Tem sempre a mala feita com um colete à prova de bala, esteve em vários cenários de guerra e de crise por todo o mundo e escreveu um livro sobre Malala. Em entrevista à Renascença, a jornalista britânica Christina Lamb fala disso tudo e também da história de outra rapariga forte: uma refugiada síria que chegou à Europa em cadeira de rodas e quer ser astronauta.
Christina Lamb conta que tem uma mala sempre pronta junto à porta de casa se for chamada em reportagem para qualquer parte do mundo. A mala de repórter tem um colete à prova de bala, capacete, botas, caderno de notas, um canivete, um saco-cama, entre outras ferramentas de sobrevivência e trabalho.
Esteve recente no Zimbabué para tentar perceber o que mudou após a queda de Robert Mugabe. “As pessoas agora não têm medo de falar depois de tantos anos de ditadura”, mas a crise económica continua a ser muito grave e as pessoas não têm dinheiro. Compara o Zimbabué a um “autocarro com um condutor diferente”.
O problema das guerras “é o dia seguinte”
As guerras hoje em dia são mais contra as ideias e ideologias e envolvem grupos que não respeitam fronteiras, como os terroristas do autoproclamado Estado Islâmico. Os exércitos regulares “estão no passado”, não estão preparados para este tipo de conflitos, sublinha.
Christina Lamb considera, no entanto, que o problema é mais político do que militar.
“Em todas as guerras em que estive nos 10 ou 15 últimos anos - Afeganistão, Iraque, Síria - os países ocidentais conseguiram derrubar facilmente os regimes militares ou terroristas, porque os nossos exércitos têm poder militar aéreo muito superior. O problema não é o lado militar. O problema é o dia seguinte. Eu fico muito zangada e triste. Em todos esses casos nós derrubámos os regimes, mas não conseguimos instaurar governos representativos e interessados no bem-estar do povo. Sem isso as pessoas ficam muito irritadas e vulneráveis à ideologia dos grupos extremistas”, refere a jornalista.

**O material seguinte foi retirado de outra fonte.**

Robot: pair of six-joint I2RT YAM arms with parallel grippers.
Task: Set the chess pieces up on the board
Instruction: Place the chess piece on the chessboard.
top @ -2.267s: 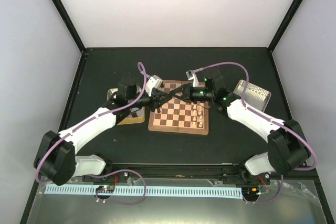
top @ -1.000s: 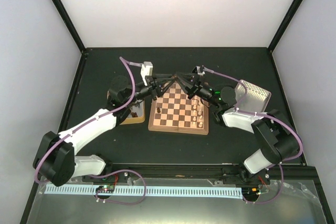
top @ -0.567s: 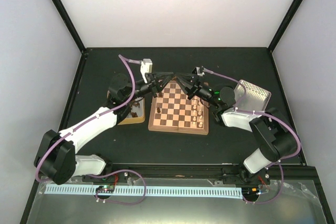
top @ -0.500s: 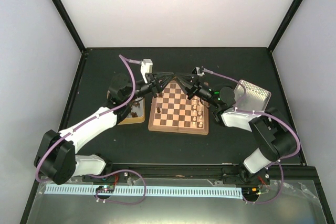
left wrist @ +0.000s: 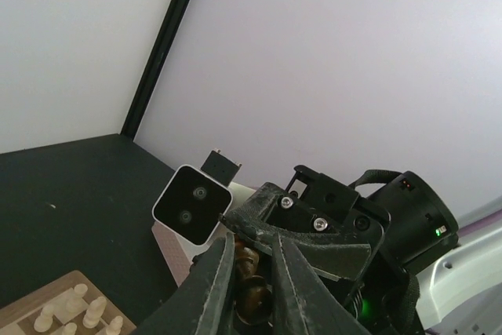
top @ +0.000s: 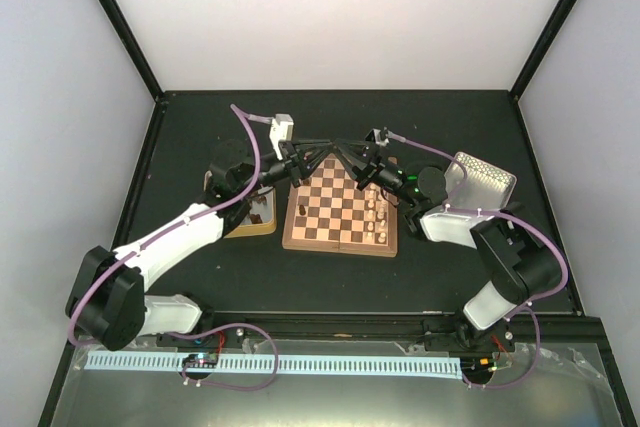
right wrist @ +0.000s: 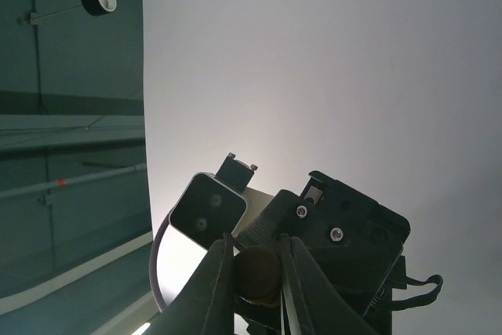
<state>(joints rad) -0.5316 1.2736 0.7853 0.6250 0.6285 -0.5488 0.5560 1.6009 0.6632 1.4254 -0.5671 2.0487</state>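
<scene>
Above the far edge of the board (top: 340, 246), my left gripper (top: 322, 151) and right gripper (top: 339, 151) meet tip to tip. A dark brown chess piece (left wrist: 252, 292) sits between the left fingers (left wrist: 216, 280), which are shut on it. In the right wrist view its round dark base (right wrist: 257, 272) is clamped between the right fingers (right wrist: 222, 276). Several cream pieces (top: 377, 214) stand on the board's right side, and a dark one (top: 301, 210) stands at its left. The top view hides the held piece.
A yellowish tin (top: 252, 219) lies left of the board under the left arm. A silvery perforated tray (top: 486, 178) sits at the right behind the right arm. Each wrist view is filled by the other gripper's white camera (left wrist: 192, 205) and black body (right wrist: 353, 233).
Both arms rose from over the board to meet above its far edge. Over the last second the left jaws closed on the dark piece that the right gripper holds.
</scene>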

Dá o exemplo da cidade iraquiana de Mossul, que foi reconquistada ao Estado Islâmico, mas continua em ruínas, porque o Governo de Bagdad não faz o suficiente na reconstrução e as pessoas estão fartas e “zangadas” por continuarem a viver em campos de deslocados e não poderem regressar a casa.
Malala, a rapariga que os talibãs tentaram matar, “gosta muito de dançar e de Justin Bieber”
Christina Lamb escreveu um livro com a Nobel da Paz Malala Yousafzai sobre a história da jovem paquistanesa que sobreviveu a um ataque de extremistas islâmicos e que se tornou numa ativista da educação das crianças.
Em entrevista à Renascença, a jornalista revela o lado privado de Malala que ainda não foi contado.
“Uma das coisas melhores de escrever esse livro com a Malala foi conhecer a Malala ‘privada’. Ela é uma pessoa muito simpática, gosta muito de dançar, ouvir música, gosta de Justin Bieber, gosta muito de ténis e de Roger Federer. Ela agora está a estudar em Oxford, foi tomar chá com ela no mês passado. Ela está a gostar muito, porque lá pode ser uma estudante normal.”
Malala é uma ativista da educação das crianças e um símbolo. Christina Lamb acredita que a jovem paquistanesa pode, no futuro, seguir uma carreira na política para continuar a mudar o mundo.
Uma menina fantástica e o desastre do “Brexit”
A repórter casada com um português fala ainda do seu mais recente livro “Nujeen”, que conta a história real de uma rapariga síria que fugiu para a Europa em cadeira de rodas, empurrada por uma irmã ao longo de 6.600 quilómetros.
“A Nujeen é uma menina fantástica. Em 2015, segui toda a rota dos refugiados. Nessa crise vimos o melhor e o pior da Humanidade. O melhor foram os voluntários e as pessoas que deram comida e abrigo aos refugiados, e o pior foram os governos, especialmente o húngaro que construiu um muro de quatro metros”, conta Christina Lamb.
Foi então que encontrou Nujeen, uma menina síria que não podia andar, fazia-se transportar em cadeira de rodas, mas que queria ser astronauta. E decidiu contar a sua história.
Nesta entrevista à Renascença, a jornalista agraciada pela rainha de Inglaterra com a Ordem do Império Britânico critica a saída do Reino Unido da União Europeia (UE).
“Estou muito triste. Hoje em dia, não reconheço o meu país. Pensava que era um país bom, com pessoas com muita empatia e compaixão, Londres é uma cidade multicultural. A decisão de sair da UE é muito má do ponto de vista económico, vamos perder muitos empregos. As pessoas não pensaram também muito no facto de que a União Europeia permitiu a época de paz mais longa na história da Europa”, conclui Christina Lamb.